Тегеран 1943 (Бережков) - страница 76

— Предлагаю тост за будущие поставки по ленд-лизу. Пусть они прибывают вовремя, не запаздывая, как сейчас!

К концу обеда Сталин поднялся с места и стал говорить о нацистских военных преступниках.

— Я предлагаю поднять тост за то, — сказал он, — чтобы над всеми германскими военными преступниками как можно скорее свершилось правосудие и чтобы они все были сурово наказаны. Мы должны, действуя совместно, покарать их, как только они попадут в наши руки. Пусть ни один из них не избежит кары, пусть ни один из них не спрячется даже на краю света. Думаю, что таких нацистских преступников наберётся немало…

Едва закончился перевод этой речи на английский язык, как Черчилль, словно ужаленный, вскочил с места. После каждого из ранее произнесённых тостов он добросовестно осушал по рюмке коньяку и был уже в весьма возбуждённом состоянии. Теперь британский премьер резким жестом отодвинул рюмку, она опрокинулась и коньяк разлился большим жёлтым пятном по скатерти. Черчилль не заметил этого — он уже едва владел собой. Его лицо и шея побагровели, глаза налились кровью. Размахивая руками, он выкрикнул:

— Подобный взгляд коренным образом противоречит нашему английскому чувству справедливости! Англичане никогда не потерпят такого массового наказания. Я решительно убеждён в том, что ни одного человека, будь он нацист или кто угодно, нельзя казнить без суда, какие бы доказательства и улики против него не имелись!

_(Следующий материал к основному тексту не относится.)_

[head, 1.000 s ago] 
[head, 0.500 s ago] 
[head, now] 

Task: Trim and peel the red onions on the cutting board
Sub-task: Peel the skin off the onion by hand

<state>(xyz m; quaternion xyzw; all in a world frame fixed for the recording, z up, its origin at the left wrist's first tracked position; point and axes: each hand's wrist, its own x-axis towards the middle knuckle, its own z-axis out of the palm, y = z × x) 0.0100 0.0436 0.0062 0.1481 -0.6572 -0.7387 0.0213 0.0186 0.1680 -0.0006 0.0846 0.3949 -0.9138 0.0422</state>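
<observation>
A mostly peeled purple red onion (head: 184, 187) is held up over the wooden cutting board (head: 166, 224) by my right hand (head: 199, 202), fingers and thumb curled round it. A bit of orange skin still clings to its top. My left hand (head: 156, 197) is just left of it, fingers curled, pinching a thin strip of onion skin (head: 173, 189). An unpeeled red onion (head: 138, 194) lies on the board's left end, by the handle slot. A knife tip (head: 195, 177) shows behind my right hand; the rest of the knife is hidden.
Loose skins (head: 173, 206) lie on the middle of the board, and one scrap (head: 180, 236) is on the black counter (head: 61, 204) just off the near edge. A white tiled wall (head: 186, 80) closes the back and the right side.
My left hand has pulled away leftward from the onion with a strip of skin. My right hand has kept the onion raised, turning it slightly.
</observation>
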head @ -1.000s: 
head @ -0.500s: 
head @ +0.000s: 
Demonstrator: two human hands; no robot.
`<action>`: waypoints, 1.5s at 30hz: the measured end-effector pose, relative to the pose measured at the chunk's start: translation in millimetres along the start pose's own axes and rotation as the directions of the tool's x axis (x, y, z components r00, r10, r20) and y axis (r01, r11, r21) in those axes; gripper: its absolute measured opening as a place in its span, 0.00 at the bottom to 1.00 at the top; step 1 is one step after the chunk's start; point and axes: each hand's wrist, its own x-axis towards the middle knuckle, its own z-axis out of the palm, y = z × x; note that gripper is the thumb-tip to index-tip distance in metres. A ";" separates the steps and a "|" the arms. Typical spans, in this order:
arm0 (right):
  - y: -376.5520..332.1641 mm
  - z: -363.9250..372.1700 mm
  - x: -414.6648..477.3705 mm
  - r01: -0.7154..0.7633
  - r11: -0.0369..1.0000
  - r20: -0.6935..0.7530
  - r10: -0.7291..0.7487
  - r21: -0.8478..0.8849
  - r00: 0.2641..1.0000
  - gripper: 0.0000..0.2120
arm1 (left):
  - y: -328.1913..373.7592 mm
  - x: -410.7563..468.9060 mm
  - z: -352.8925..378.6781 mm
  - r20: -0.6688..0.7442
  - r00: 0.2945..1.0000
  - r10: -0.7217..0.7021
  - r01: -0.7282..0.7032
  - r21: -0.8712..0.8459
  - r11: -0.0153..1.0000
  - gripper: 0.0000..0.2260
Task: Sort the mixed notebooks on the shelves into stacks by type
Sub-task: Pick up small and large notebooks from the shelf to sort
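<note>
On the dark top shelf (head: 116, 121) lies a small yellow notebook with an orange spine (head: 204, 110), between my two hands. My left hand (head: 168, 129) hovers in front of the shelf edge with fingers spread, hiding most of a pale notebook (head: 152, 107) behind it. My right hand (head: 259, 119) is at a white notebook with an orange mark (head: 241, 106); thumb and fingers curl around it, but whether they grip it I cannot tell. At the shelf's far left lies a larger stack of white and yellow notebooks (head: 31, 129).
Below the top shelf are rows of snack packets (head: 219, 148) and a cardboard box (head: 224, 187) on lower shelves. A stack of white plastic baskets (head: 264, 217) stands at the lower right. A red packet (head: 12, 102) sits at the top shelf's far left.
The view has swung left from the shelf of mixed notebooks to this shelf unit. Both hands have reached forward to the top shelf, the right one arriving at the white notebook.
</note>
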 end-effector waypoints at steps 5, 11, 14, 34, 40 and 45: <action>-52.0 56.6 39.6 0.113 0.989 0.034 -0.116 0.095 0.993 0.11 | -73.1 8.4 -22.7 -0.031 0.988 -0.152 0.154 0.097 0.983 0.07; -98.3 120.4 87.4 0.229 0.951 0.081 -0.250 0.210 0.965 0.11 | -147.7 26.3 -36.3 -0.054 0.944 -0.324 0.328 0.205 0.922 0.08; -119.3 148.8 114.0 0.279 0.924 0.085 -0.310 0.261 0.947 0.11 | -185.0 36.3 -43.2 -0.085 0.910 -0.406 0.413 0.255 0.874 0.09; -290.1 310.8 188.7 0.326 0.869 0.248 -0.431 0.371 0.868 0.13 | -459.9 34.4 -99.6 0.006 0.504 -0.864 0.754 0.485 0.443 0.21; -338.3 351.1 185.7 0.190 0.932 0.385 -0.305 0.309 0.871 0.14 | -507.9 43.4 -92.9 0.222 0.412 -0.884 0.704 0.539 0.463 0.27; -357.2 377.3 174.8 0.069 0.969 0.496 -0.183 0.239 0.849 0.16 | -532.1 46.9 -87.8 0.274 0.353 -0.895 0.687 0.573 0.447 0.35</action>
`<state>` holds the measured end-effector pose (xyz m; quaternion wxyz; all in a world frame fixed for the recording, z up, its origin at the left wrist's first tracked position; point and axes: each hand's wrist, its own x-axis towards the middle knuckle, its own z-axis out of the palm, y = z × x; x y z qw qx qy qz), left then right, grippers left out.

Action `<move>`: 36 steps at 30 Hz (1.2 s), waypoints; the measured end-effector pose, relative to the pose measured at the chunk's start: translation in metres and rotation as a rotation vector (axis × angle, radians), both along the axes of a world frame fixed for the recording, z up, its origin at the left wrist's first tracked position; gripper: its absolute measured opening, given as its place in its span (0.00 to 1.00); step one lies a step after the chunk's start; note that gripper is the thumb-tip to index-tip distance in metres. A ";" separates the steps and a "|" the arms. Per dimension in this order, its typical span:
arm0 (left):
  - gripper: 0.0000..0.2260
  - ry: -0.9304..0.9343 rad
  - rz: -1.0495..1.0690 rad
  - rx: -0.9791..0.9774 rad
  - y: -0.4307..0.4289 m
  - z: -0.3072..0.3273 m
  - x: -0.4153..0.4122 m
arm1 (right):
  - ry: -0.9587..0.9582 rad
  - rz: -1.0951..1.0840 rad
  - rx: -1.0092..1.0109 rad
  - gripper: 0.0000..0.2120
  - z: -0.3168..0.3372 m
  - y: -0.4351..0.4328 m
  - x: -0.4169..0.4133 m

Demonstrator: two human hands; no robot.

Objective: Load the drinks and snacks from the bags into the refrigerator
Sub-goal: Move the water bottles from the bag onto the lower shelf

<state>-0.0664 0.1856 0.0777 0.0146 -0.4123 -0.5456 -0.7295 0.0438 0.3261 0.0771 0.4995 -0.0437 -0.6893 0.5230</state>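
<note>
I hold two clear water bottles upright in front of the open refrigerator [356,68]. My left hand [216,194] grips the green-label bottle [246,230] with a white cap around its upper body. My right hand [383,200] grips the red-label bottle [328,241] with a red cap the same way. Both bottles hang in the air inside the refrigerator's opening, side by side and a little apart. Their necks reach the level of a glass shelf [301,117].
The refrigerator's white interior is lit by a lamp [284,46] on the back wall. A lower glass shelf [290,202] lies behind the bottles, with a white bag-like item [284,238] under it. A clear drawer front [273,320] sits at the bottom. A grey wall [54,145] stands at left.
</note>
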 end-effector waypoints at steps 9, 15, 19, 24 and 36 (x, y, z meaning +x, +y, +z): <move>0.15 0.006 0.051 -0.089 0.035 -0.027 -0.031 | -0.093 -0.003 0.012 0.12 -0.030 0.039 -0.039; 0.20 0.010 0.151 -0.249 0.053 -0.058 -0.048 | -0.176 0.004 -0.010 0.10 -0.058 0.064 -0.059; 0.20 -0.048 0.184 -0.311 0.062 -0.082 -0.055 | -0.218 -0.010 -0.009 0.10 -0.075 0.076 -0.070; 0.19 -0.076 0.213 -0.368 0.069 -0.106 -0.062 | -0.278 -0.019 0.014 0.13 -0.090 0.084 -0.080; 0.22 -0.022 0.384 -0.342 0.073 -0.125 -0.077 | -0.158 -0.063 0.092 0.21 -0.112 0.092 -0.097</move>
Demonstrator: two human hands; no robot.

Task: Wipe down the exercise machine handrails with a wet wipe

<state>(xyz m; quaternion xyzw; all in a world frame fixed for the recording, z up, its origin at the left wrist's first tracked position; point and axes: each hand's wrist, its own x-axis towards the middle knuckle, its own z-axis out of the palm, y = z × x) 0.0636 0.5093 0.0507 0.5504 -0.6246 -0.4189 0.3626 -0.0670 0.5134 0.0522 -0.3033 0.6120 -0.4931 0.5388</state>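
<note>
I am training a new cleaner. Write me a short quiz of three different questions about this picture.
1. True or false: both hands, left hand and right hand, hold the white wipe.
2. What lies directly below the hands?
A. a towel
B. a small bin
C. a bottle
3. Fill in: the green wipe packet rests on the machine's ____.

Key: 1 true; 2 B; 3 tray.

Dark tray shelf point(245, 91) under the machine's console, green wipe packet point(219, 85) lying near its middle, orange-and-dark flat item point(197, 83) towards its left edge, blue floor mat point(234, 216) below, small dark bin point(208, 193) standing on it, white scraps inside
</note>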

Все посмотрели в сторону Сталина. Он совершенно спокойно реагировал на бурную речь английского премьера. Его, казалось, даже забавляла нервозность Черчилля. Его глаза чуть-чуть посмеивались.

Сталин принялся невозмутимо и весьма обстоятельно опровергать доводы Черчилля, чем приводил последнего в ещё большее бешенство. Советский представитель подчеркнул, что никто не собирается наказывать нацистских преступников без суда. Дело каждого должно быть тщательно разобрано. Но уже сейчас очевидно, что при массовых зверствах, совершаемых гитлеровцами, среди них должны быть десятки тысяч преступников, закончил Сталин. Потом, обратившись к Рузвельту, который молча наблюдал за этой сценой, Сталин осведомился о его мнении.

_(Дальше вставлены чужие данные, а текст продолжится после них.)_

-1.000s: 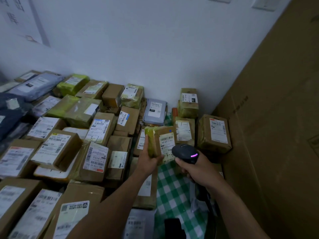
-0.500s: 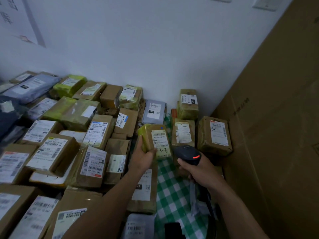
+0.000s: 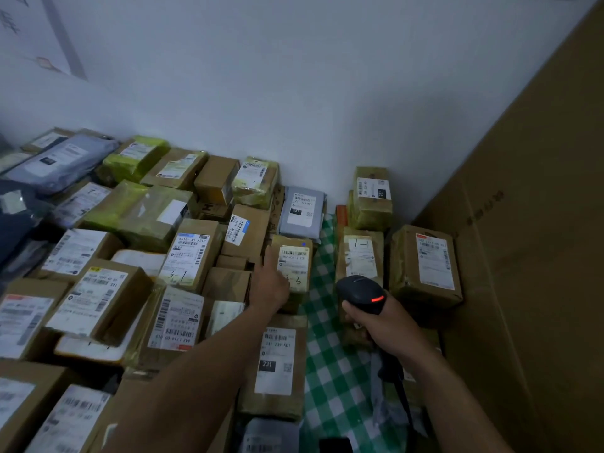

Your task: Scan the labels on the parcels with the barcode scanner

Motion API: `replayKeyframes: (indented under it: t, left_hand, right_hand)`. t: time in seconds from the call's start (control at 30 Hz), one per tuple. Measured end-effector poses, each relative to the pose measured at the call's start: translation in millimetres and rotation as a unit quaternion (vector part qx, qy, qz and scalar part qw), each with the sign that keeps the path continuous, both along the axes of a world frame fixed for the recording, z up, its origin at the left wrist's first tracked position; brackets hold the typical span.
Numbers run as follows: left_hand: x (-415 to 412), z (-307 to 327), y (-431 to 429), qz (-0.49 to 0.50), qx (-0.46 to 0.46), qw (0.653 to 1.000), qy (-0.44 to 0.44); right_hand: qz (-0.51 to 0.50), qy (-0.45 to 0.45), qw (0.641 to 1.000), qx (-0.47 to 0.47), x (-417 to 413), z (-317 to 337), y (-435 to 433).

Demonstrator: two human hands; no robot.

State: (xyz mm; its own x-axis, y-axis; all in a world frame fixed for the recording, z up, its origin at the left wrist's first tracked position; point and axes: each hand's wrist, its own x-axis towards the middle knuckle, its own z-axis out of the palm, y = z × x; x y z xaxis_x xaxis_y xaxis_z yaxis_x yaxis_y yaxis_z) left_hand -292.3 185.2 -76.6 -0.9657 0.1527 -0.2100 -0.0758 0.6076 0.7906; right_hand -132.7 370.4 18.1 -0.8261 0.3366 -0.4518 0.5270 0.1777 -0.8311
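My left hand [image 3: 270,286] holds a small tape-wrapped brown parcel [image 3: 295,256] by its lower left side, one digit pointing up along its edge. Its white label, marked "3-3" by hand, faces up. The parcel sits low among the pile, next to the green checked cloth [image 3: 330,371]. My right hand [image 3: 389,328] grips the handle of a black barcode scanner [image 3: 359,291], which shows a red light and points toward the parcels ahead. Its cable hangs down past my wrist.
Labelled cardboard parcels [image 3: 189,256] and grey mailer bags [image 3: 302,210] cover the surface from the left up to the white wall. More parcels [image 3: 425,263] stand at the right of the cloth. A large cardboard sheet [image 3: 539,240] closes off the right side.
My left hand has carried the "3-3" parcel away from the scanner, forward and down onto the pile. The scanner's light has gone from purple to red. My right hand has barely moved.
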Motion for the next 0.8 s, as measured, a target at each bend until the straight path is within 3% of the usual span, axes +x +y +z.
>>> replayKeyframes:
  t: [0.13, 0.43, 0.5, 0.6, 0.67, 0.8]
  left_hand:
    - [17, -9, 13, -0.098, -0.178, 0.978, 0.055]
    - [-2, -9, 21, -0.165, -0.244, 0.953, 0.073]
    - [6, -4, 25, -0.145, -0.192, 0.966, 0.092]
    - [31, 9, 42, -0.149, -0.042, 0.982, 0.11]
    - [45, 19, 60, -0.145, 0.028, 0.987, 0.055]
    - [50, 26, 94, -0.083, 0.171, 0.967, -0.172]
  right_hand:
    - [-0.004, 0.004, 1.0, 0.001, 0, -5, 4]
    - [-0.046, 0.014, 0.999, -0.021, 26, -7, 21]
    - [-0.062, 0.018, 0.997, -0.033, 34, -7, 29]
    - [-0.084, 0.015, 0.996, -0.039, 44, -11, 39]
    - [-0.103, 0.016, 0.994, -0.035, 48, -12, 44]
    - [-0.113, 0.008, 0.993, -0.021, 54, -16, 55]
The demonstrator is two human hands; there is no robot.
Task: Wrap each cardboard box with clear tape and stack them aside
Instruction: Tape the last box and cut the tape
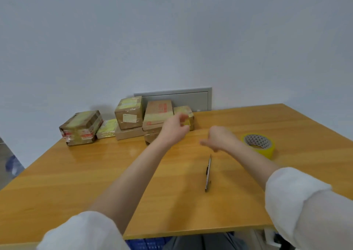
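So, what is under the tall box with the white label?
The tall box stands on a flat brown box, which lies on the table. Only the flat box's front side shows; its top is covered.

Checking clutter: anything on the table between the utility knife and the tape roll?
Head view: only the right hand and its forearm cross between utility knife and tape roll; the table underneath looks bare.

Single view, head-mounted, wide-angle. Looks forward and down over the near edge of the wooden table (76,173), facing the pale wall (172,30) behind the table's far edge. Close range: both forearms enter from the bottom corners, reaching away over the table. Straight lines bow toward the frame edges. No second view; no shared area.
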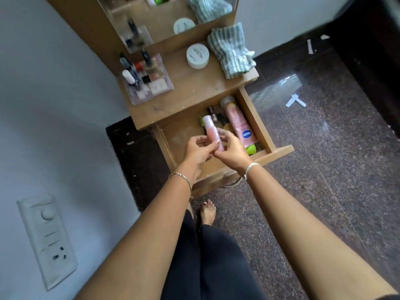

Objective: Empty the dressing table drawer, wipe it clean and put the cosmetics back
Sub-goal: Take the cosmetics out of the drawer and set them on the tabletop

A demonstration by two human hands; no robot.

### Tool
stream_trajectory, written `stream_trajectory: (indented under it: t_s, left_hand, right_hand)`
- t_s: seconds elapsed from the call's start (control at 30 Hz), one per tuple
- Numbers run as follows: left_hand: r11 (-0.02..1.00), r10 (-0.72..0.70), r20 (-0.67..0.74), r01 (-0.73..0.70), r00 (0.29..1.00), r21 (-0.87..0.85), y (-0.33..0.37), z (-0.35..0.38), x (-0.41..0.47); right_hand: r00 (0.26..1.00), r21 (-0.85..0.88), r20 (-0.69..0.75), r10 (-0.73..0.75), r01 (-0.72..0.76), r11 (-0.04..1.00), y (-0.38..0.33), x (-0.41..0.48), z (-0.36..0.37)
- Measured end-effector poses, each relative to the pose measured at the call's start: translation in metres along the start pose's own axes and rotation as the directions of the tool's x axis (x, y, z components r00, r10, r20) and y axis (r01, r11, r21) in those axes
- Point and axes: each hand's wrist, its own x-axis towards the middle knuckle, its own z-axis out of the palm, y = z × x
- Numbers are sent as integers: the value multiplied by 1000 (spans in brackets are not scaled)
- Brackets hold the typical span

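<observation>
A dark speckled stone floor (324, 159) fills the right side of the room, polished enough to throw back a pale glare, with a few white scraps lying on it. A plain pale wall (54, 105) takes up the left, carrying a white switch plate (46, 241) with a dial and a socket. Between them stands the wooden dressing table, its surface (194, 89) scuffed and dusty, with a mirror (164, 16) rising behind it. The drawer (281, 151) under the surface is pulled out toward the person; its left part shows bare, powder-marked wood, while cosmetics crowd its right part. On the surface a striped cloth (229, 53) lies at the right edge, a clear organiser (147, 79) of small bottles sits at the left, and a round white jar (198, 56) stands between them. In the drawer a long pink tube (240, 124) lies along the right wall, with a lime green item (251, 150) at its near end and small dark bottles beside it. Above the drawer, both hands hold a small pink bottle (213, 132): the left hand (198, 149) has its fingers curled round the bottle's lower part, and the right hand (231, 151) pinches it from the other side. Each wrist wears a thin bangle.
</observation>
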Motion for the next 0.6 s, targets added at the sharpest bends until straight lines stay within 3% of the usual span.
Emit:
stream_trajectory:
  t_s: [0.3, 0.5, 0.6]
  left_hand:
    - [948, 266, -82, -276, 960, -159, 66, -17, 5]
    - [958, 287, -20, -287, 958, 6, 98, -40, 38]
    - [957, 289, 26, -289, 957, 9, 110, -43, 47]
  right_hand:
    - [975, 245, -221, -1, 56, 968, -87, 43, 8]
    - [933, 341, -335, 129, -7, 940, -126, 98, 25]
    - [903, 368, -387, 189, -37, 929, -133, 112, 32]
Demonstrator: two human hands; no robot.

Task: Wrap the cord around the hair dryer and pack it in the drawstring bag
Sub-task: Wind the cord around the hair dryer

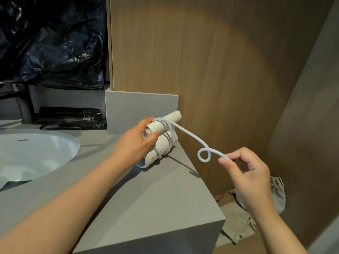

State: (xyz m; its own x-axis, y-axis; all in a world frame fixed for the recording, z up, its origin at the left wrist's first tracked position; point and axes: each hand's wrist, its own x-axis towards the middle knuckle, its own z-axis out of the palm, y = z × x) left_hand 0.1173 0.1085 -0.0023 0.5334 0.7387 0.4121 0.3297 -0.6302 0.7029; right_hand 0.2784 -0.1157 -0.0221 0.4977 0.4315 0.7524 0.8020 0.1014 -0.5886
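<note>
Flanking hair dryer (161,142): sink (36,149), wood panel (229,79)

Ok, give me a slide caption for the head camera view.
Left hand steadies hair dryer on counter; right hand pulls cord.

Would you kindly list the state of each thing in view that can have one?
hair dryer: folded, on the counter, partly wrapped.
cord: several turns on, free end kinked in a loop.
left hand: gripping the dryer.
right hand: pinching the cord.
drawstring bag: lying below the counter, nothing packed.
sink: dry-looking, tap off.
</note>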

— Как обычно, — сказал президент, — мне, очевидно, придётся выступить в качестве посредника в этом споре. Совершенно ясно, что необходимо найти какой-то компромисс между вашей позицией, маршал Сталин, и позицией моего доброго друга, премьер-министра.

Советские представители и американцы, оценив ответ президента, рассмеялись. Но англичане, поглядывая на своего лидера, сидели молча, с мрачными лицами. Черчилль опустился в кресло, но чувствовалось, что в нём все ещё клокочет ярость.